▶ [What is needed]:
From the material below, please set down exactly the lines starting with the one with "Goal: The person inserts" and going on through the one with "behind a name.", without a single picture.

--------------------------------------------------

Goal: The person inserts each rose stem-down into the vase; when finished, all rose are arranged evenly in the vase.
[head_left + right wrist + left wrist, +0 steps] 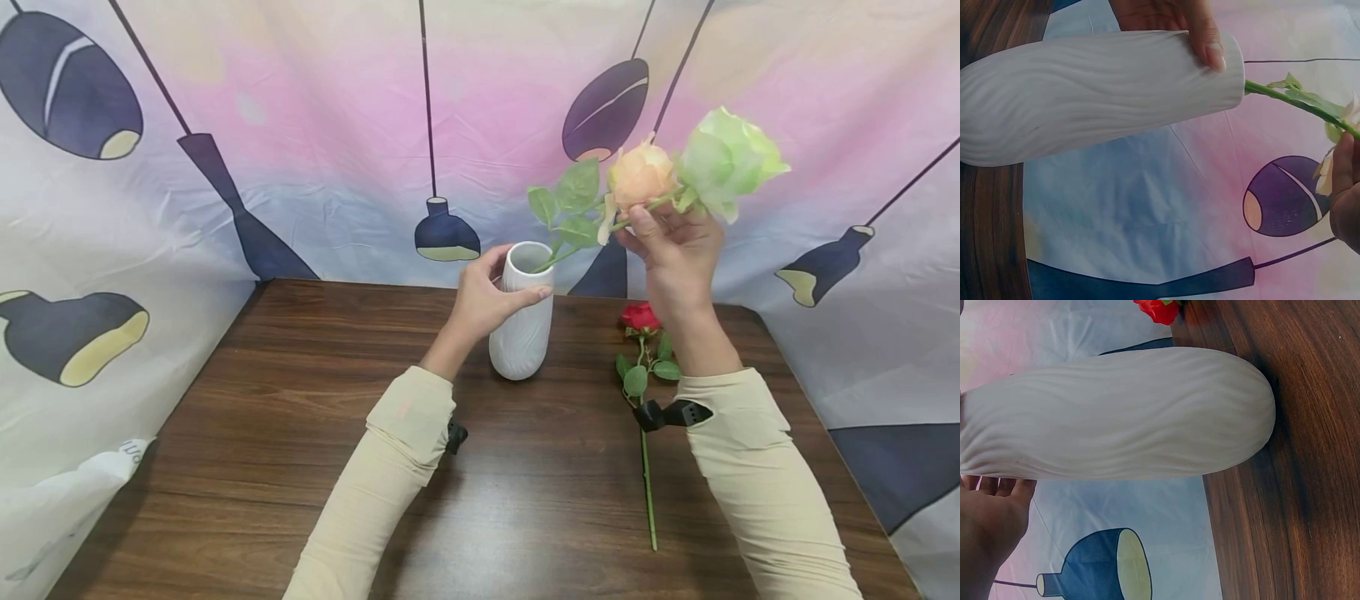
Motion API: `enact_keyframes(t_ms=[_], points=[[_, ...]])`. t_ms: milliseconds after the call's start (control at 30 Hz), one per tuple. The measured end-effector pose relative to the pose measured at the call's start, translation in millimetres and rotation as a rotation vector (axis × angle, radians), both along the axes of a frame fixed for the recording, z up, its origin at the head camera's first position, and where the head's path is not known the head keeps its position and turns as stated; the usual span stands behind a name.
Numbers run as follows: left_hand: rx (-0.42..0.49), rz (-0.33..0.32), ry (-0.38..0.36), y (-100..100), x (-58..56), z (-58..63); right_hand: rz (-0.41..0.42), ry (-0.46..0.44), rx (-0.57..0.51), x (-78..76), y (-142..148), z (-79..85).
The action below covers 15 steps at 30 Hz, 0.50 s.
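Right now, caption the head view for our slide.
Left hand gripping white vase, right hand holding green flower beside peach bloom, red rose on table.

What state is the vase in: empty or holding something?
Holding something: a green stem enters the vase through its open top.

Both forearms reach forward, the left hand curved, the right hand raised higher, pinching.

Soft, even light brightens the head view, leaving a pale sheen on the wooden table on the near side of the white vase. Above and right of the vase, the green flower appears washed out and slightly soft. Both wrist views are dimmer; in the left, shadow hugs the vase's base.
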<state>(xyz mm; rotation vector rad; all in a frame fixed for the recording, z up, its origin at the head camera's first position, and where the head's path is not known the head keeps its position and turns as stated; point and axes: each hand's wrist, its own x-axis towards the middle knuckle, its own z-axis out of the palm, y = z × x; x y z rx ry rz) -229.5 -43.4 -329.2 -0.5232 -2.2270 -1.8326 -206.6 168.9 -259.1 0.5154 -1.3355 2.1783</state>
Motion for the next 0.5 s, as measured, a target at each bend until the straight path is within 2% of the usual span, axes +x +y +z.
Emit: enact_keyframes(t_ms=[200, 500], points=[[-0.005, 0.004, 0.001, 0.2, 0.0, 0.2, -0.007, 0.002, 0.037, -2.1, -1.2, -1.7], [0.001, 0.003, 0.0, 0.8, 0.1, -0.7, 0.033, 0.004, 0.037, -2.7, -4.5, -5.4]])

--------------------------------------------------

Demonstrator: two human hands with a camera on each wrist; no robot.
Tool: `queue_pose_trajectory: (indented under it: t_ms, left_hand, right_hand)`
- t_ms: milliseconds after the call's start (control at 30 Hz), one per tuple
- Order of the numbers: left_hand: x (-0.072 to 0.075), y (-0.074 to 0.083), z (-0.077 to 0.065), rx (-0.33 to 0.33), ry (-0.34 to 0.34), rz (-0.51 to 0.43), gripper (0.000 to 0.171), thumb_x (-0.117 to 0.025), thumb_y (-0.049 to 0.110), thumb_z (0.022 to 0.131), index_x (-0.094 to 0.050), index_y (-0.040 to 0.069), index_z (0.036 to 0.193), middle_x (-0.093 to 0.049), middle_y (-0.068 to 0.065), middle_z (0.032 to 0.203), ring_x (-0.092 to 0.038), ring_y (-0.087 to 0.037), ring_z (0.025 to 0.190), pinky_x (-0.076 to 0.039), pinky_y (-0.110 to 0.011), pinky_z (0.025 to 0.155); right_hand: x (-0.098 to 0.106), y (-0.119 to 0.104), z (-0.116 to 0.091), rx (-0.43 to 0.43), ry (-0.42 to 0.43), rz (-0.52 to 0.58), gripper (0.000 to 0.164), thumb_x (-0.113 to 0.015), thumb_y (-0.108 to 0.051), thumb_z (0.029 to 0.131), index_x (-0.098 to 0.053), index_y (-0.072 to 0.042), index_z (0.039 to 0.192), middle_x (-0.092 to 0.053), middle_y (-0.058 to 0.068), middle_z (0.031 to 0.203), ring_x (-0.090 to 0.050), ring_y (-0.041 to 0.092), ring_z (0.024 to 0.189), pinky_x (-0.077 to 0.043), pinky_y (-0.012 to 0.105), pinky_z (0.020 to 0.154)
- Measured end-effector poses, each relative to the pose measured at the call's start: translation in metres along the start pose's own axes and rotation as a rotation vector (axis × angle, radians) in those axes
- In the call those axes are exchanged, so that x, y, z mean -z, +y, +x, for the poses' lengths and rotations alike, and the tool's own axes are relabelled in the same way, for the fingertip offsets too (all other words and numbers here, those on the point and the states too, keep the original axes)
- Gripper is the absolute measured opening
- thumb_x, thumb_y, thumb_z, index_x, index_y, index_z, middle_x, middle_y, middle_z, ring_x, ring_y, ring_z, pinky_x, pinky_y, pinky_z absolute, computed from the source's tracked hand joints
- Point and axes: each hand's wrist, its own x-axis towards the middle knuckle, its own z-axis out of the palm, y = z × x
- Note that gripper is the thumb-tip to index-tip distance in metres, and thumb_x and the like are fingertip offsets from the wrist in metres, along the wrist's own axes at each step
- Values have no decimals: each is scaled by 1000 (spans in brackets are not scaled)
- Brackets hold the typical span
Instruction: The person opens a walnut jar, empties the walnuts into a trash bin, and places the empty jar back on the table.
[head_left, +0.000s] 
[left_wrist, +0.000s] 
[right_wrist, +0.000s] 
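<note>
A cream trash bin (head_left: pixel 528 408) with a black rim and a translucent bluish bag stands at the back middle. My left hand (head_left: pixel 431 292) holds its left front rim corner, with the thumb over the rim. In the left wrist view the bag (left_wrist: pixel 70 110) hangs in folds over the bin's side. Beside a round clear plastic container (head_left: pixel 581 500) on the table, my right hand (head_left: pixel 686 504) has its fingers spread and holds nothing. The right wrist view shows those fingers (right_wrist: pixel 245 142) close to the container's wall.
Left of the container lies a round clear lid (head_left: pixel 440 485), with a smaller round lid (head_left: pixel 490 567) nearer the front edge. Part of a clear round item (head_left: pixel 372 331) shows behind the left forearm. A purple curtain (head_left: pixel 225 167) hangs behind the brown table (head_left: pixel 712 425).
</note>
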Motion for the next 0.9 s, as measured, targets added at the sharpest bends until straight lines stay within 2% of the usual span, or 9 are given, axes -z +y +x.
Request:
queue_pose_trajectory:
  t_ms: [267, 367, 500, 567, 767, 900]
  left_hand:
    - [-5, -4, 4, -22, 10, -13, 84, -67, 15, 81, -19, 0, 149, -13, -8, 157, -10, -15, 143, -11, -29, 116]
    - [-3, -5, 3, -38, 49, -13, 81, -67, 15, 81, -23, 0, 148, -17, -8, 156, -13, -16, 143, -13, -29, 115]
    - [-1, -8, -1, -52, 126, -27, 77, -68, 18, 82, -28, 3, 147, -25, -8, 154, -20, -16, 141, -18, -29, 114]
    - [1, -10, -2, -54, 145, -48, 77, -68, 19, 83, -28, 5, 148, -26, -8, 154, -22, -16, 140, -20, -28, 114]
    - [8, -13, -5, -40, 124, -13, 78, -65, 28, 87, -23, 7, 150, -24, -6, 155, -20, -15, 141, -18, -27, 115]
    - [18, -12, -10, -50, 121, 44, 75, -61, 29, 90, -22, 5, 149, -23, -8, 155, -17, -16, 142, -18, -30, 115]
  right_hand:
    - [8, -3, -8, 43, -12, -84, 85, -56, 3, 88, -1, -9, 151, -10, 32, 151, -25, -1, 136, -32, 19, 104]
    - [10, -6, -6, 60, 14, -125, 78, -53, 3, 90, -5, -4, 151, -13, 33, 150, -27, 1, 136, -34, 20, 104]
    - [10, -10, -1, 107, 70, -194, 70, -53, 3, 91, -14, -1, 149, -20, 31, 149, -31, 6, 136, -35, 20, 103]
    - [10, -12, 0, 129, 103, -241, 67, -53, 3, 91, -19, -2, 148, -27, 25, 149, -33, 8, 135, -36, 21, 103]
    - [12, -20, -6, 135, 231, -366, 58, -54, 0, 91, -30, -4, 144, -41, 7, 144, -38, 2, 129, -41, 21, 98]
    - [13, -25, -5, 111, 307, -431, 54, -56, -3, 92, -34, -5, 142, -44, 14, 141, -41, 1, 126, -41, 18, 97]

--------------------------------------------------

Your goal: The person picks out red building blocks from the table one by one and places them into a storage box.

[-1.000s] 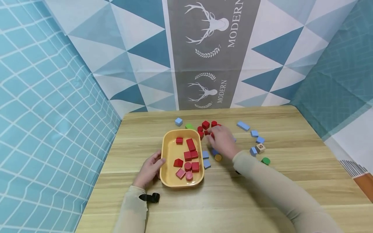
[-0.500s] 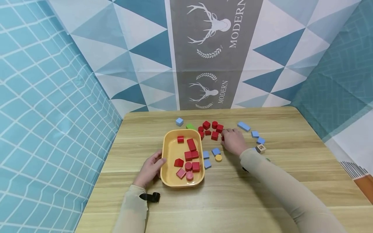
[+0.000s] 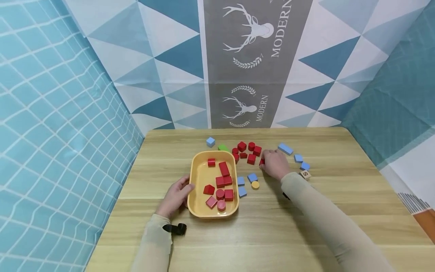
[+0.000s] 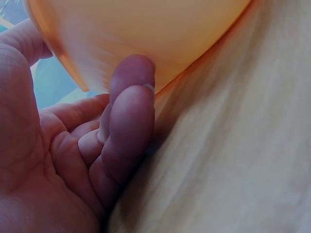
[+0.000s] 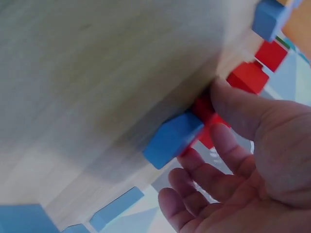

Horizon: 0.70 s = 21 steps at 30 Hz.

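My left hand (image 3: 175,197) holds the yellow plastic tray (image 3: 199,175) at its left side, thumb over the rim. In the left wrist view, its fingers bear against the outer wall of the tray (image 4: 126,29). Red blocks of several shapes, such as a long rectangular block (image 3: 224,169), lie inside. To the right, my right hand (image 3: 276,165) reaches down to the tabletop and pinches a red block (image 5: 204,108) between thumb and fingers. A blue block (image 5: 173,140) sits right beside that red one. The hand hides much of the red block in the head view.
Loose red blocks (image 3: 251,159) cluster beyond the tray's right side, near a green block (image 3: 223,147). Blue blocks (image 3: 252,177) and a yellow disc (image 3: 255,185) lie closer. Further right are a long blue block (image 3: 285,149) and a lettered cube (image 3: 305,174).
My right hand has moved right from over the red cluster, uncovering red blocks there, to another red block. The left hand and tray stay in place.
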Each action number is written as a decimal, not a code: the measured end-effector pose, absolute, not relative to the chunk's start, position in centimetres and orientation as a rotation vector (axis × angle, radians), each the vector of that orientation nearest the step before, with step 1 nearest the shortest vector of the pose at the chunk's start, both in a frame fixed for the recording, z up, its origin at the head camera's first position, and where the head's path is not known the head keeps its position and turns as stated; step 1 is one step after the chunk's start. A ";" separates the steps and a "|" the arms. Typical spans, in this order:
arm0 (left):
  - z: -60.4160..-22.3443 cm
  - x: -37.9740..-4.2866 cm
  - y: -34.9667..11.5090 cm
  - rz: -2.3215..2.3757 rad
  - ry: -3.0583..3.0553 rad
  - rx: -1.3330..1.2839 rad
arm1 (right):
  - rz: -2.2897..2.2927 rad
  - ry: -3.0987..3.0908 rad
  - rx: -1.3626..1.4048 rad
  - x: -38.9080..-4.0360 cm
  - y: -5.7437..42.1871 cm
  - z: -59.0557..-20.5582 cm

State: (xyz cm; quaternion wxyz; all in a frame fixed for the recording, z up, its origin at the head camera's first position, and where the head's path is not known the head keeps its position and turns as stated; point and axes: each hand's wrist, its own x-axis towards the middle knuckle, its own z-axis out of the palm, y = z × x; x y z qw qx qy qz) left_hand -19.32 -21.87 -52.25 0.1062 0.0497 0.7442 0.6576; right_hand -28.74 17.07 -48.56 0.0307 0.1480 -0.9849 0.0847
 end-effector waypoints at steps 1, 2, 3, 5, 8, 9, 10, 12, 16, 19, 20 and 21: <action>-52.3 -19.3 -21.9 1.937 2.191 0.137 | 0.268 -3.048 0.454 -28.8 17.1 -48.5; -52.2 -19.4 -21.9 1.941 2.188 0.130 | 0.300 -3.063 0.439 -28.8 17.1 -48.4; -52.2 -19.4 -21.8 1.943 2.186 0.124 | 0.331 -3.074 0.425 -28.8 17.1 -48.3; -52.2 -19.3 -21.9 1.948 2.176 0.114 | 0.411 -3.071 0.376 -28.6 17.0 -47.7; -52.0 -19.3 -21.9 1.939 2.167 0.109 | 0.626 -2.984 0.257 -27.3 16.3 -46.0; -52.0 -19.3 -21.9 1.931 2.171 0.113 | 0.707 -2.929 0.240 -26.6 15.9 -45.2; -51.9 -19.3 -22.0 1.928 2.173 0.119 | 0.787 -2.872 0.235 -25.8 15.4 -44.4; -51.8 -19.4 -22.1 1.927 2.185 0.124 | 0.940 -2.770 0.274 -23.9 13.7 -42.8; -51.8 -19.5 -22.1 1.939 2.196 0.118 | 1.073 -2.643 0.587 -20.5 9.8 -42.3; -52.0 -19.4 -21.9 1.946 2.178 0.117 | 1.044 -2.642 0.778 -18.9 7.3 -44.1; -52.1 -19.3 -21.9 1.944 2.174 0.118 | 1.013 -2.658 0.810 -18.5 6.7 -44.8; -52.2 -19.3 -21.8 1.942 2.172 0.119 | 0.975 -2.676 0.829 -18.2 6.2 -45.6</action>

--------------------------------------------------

▶ [Solution for this exercise]:
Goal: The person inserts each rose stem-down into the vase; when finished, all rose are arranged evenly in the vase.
[head_left + right wrist + left wrist, +0 steps] 
Motion API: `enact_keyframes(t_ms=[_], points=[[_, ...]])`. t_ms: milliseconds after the call's start (control at 30 Hz), one per tuple. The measured end-effector pose relative to the pose measured at the call's start, translation in millimetres and rotation as a rotation vector (axis × angle, radians), both along the axes of a frame fixed for the recording, z up, its origin at the head camera's first position, and where the head's path is not known the head keeps its position and turns as stated; the usual span stands behind a name.

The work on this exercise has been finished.